**Raw data**
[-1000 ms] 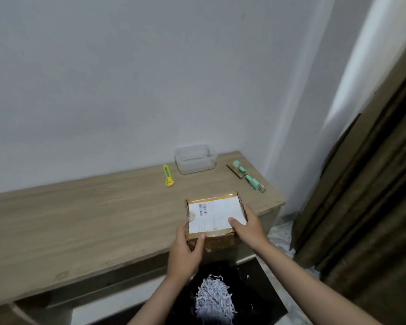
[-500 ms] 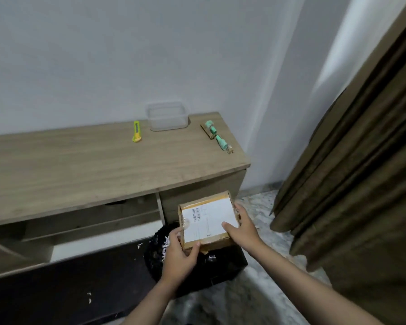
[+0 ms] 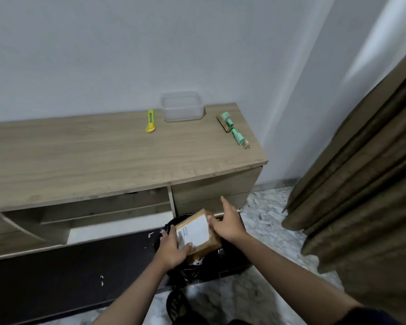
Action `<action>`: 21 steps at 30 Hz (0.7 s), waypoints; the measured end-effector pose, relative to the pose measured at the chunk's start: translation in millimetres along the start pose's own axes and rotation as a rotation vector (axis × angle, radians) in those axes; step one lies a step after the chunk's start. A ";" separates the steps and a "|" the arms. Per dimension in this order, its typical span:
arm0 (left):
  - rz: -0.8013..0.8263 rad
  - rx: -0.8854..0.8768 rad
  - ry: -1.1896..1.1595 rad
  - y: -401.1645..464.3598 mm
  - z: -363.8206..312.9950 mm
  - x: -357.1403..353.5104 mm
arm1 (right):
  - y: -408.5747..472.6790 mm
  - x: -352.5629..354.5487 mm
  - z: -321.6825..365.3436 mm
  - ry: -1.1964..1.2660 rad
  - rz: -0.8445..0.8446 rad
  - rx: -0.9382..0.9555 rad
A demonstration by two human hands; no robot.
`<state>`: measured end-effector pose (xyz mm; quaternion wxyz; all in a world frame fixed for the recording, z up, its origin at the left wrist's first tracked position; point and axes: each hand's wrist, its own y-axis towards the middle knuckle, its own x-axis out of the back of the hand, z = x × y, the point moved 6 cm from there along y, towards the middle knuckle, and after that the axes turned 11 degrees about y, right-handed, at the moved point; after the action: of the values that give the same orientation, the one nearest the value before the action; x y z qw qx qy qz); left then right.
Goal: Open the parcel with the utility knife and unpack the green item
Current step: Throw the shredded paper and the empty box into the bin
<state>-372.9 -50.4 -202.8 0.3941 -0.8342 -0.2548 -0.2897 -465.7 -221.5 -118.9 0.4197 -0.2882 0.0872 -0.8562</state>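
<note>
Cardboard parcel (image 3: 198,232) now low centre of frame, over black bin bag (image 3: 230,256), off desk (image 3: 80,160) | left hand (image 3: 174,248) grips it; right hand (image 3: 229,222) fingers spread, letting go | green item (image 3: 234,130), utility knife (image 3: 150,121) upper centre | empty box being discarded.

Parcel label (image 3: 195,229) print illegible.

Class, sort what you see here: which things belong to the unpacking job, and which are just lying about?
Belong to the job:
parcel, held by the left hand
right hand
utility knife
green item

Lying about:
clear plastic tub
brown curtain
black bag
</note>
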 end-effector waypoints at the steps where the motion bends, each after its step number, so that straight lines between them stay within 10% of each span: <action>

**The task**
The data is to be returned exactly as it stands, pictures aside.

**Response area**
[-1000 ms] 
[-500 ms] 
[+0 ms] 
Action `<action>`: 21 steps at 30 Hz (0.7 s), waypoints; the measured end-effector pose, relative to the pose measured at the chunk's start: translation in millimetres along the start pose's own axes and rotation as a rotation vector (axis × angle, radians) in those axes; step one lies a step after the chunk's start. A ";" separates the steps and a "|" the arms. Per dimension in this order, its typical span:
arm0 (left):
  - rz: -0.8013..0.8263 rad
  - rx: -0.8854..0.8768 rad
  - ry: -1.1896..1.1595 rad
  - y: -401.1645..464.3598 mm
  - z: -363.8206..312.9950 mm
  - x: -357.1403..353.5104 mm
arm1 (right):
  - y: -408.5747..472.6790 mm
  - x: -352.5629..354.5487 mm
  - z: -321.6825..365.3436 mm
  - ry: -1.1964..1.2660 rad
  - rz: -0.8445..0.8446 rad
  - rx: -0.9382..0.9555 rad
A demonstration by two human hands; no robot.
`<state>`: measured end-effector pose (xyz mm; quaternion wxyz; all in a world frame fixed for the recording, z up, its origin at the left wrist's first tracked position; point and axes: each hand's wrist, its own y-axis towards the middle knuckle, its own x-axis out of the back of the hand, z = x × y, the point moved 6 cm from there along y, towards the middle knuckle, and after that the axes turned 11 degrees about y, right-handed, at the moved point; after the action: of the values that give the same orientation, the one nearest the value before the action; x y z qw qx qy qz); left then right.
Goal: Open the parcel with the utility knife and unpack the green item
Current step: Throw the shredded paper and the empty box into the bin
<state>-372.9 -50.4 -202.8 0.3941 -0.8342 -0.2548 -0.2897 -465.7 -221.5 -118.9 0.4197 -0.2882 0.0872 -0.8562</state>
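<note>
Cardboard parcel (image 3: 198,232) now low centre of frame, over black bin bag (image 3: 230,256), off desk (image 3: 80,160) | left hand (image 3: 174,248) grips it; right hand (image 3: 229,222) fingers spread, letting go | green item (image 3: 234,130), utility knife (image 3: 150,121) upper centre | empty box being discarded.

Parcel label (image 3: 195,229) print illegible.

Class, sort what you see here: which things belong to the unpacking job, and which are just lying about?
Belong to the job:
parcel, held by the left hand
right hand
utility knife
green item

Lying about:
clear plastic tub
brown curtain
black bag
</note>
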 end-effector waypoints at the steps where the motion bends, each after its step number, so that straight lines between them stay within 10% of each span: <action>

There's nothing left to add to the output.